O diretor da bateria, Mestre Branco Ribeiro, exibiu o gesto do “L” para as câmeras. Passistas vestiram roupas vermelhas com estrela do PT no peito. Já no carro “O Brasil mudou de cara”, porco e frango foram colocados sobre bandejas, sem menção à picanha, que, de acordo com o texto, chegaria apenas aos camarotes VIPs.

O artigo informa que o presidente recebeu orientações para permanecer no camarote, mas decidiu descer à pista ao final do desfile para cumprimentar integrantes da escola. A publicação relata ainda que dois camarotes cedidos pela prefeitura do Rio de Janeiro acomodaram 500 convidados de Lula.

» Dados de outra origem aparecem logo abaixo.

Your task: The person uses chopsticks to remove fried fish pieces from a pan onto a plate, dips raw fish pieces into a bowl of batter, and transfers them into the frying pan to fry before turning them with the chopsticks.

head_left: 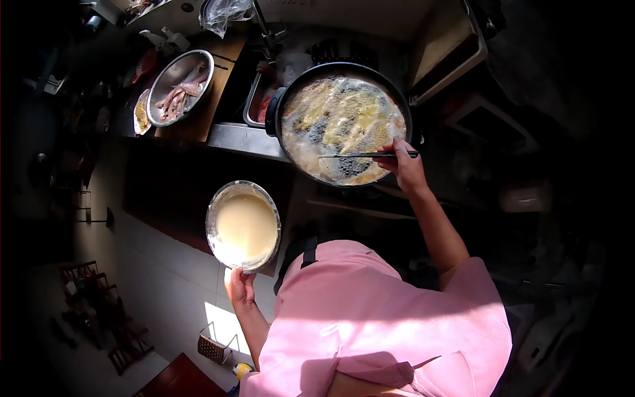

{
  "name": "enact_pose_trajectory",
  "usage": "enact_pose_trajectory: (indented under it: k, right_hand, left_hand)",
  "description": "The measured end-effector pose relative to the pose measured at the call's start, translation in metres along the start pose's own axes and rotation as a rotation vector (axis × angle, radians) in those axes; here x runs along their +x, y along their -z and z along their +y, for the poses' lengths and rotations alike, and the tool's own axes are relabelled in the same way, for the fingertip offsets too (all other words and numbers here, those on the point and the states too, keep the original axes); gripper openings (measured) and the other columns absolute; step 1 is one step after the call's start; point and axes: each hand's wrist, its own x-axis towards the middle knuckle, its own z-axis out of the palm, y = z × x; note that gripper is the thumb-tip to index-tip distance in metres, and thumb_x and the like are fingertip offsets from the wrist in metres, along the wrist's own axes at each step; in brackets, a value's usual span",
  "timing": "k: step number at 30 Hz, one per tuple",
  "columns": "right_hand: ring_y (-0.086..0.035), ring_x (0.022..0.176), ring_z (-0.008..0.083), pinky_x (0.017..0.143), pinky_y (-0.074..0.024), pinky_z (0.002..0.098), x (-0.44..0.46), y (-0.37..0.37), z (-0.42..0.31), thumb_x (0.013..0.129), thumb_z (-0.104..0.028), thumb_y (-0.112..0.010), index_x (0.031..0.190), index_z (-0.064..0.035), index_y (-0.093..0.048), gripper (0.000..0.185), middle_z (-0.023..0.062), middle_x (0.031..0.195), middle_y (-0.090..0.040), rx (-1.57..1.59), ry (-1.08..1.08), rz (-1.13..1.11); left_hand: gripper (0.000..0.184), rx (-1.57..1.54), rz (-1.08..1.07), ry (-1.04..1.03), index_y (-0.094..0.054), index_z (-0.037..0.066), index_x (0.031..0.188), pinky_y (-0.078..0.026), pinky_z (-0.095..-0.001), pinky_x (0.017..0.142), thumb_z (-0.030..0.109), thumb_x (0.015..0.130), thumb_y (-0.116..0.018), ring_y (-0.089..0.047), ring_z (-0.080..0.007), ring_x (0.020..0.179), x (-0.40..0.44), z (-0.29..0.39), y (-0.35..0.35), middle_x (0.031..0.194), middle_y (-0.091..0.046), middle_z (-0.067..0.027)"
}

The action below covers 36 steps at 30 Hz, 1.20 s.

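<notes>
My left hand (239, 286) is closed on the near rim of a bowl (210, 228) of smooth pale yellow batter (246, 225), held out to the left of my body. In my right hand (405, 167) is a pair of dark chopsticks (357, 155), which point left over the near part of a large round black pan (408, 109). Bubbling liquid and foam fill the pan, and long yellowish battered pieces (360, 119) float in it. The chopstick tips are over the foam; whether they touch anything is hard to tell.
A metal bowl (210, 74) of raw pinkish strips (178, 99) stands on a wooden board (215, 83) at the upper left, beside a small plate (141, 112). Between board and pan is a sink with a metal tray (253, 106). A wicker chair (213, 349) stands below.
</notes>
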Motion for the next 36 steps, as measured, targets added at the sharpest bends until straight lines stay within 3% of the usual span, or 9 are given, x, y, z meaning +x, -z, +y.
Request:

Para o jurista Adriano Soares da Costa, houve abuso de poder econômico ou político, pois a maior festa popular do país, transmitida por concessões públicas, teria promovido propaganda eleitoral antecipada com recursos públicos. Na avaliação dele, a situação pode gerar efeito rebote nas eleições municipais, ao abrir espaço para que prefeitos usem verbas locais em eventos semelhantes, o que configuraria violação aos princípios da moralidade, impessoalidade e desvio de finalidade. Ele defendeu que o Tribunal Superior Eleitoral se manifeste sobre o episódio.

O texto também destaca um carro que mostrou um Lula formado por latas, com faixa presidencial e braços estendidos, descrito como “Lula Frankenstein”, e outro que retratou Bolsonaro como palhaço presidiário, ambos apontados como exemplos do tom de “bajulação, desprezo e zombaria” presente no desfile.